Le sondage CROP-Gesca dont les résultats ont été publiés hier donne un premier aperçu des dommages. Le PQ a perdu huit points dans les intentions de vote et se retrouve maintenant à égalité avec le PLQ. Un autre sondage, effectué par Angus Reid, indique pourtant que Jean Charest est actuellement le premier ministre le plus impopulaire au Canada. C'est dire!
Il serait très étonnant que les électeurs déçus du PQ se tournent en grand nombre vers les libéraux. Ces derniers ont admirablement joué les Ponce Pilate dans le dossier de l'amphithéâtre, mais ils pourront difficilement faire oublier leur turpitude des dernières années.
Amir Khadir est peut-être devenu l'ennemi public numéro 1 à Québec, mais la progression de cinq points de Québec solidaire indique bien de quel côté les péquistes de gauche désabusés pourraient se tourner.

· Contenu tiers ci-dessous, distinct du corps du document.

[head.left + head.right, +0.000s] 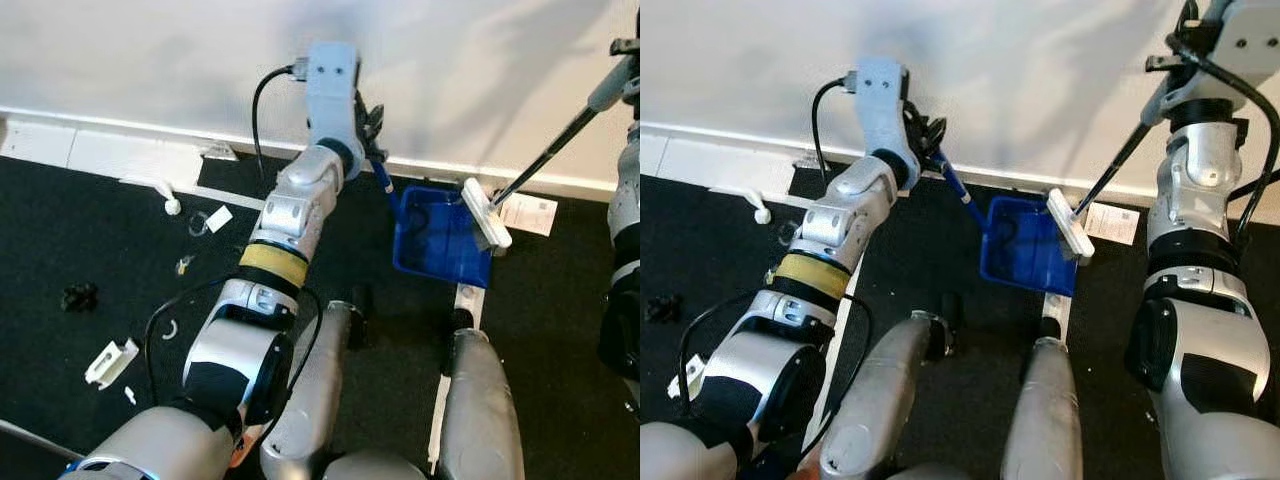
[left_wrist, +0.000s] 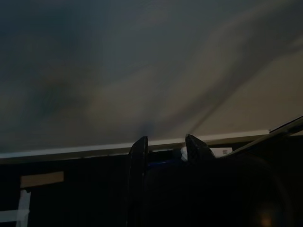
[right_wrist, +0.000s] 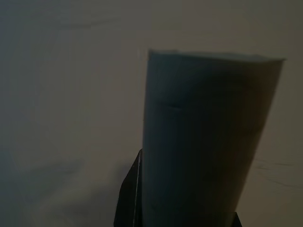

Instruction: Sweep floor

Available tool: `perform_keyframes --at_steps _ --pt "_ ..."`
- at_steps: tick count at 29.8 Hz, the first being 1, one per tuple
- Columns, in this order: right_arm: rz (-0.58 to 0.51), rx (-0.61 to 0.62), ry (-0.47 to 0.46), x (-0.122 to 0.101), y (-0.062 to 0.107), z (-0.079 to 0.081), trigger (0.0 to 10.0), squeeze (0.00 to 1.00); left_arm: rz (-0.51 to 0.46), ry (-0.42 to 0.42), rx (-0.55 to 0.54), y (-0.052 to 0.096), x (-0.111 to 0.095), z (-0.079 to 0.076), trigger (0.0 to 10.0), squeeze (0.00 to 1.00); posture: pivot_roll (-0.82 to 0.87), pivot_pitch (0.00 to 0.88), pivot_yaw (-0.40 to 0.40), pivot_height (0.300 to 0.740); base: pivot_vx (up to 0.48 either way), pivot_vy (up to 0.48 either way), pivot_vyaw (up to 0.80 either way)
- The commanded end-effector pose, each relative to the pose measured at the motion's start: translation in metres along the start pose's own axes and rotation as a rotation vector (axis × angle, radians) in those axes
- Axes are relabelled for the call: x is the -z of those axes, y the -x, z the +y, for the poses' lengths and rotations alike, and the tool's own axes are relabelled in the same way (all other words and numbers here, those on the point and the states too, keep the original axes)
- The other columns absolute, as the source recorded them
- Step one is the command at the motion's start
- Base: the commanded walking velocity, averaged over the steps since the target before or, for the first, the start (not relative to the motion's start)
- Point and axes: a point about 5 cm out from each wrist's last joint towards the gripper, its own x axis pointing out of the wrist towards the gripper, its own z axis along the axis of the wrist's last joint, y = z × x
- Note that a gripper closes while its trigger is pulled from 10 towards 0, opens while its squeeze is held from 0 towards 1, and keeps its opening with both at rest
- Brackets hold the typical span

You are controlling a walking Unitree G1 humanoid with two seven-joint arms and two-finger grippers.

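A blue dustpan (image 1: pixel 440 240) stands on the black floor close to the white wall. Its thin blue handle (image 1: pixel 384 178) slants up to my left gripper (image 1: pixel 372 125), which is shut on it; in the left wrist view the two black fingers (image 2: pixel 138 156) close on something blue. The white broom head (image 1: pixel 487 215) rests at the dustpan's right rim. Its dark pole (image 1: pixel 1118 165) rises to the right, to my right gripper (image 1: pixel 1185 40), which is shut on it. In the right wrist view the grey broom handle (image 3: pixel 203 137) stands thick between the fingers.
Litter lies on the floor at left: a white clip (image 1: pixel 110 362), a black scrap (image 1: pixel 78 296), a white hook (image 1: pixel 165 195), a paper tag (image 1: pixel 218 218). A printed sheet (image 1: pixel 528 213) lies by the baseboard (image 1: pixel 100 150). My legs (image 1: pixel 480 400) stand below the dustpan.
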Motion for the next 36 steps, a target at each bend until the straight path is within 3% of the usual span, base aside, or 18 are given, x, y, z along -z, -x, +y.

Quant aux autres... Le nom de François Legault n'apparaissait pas dans le sondage, mais la perspective d'un nouveau parti hante aussi bien les péquistes que les libéraux. L'ancien ministre dit maintenant à qui veut l'entendre qu'il se prépare à des élections dès cet automne. Finalement, le drame pourrait se dénouer très vite.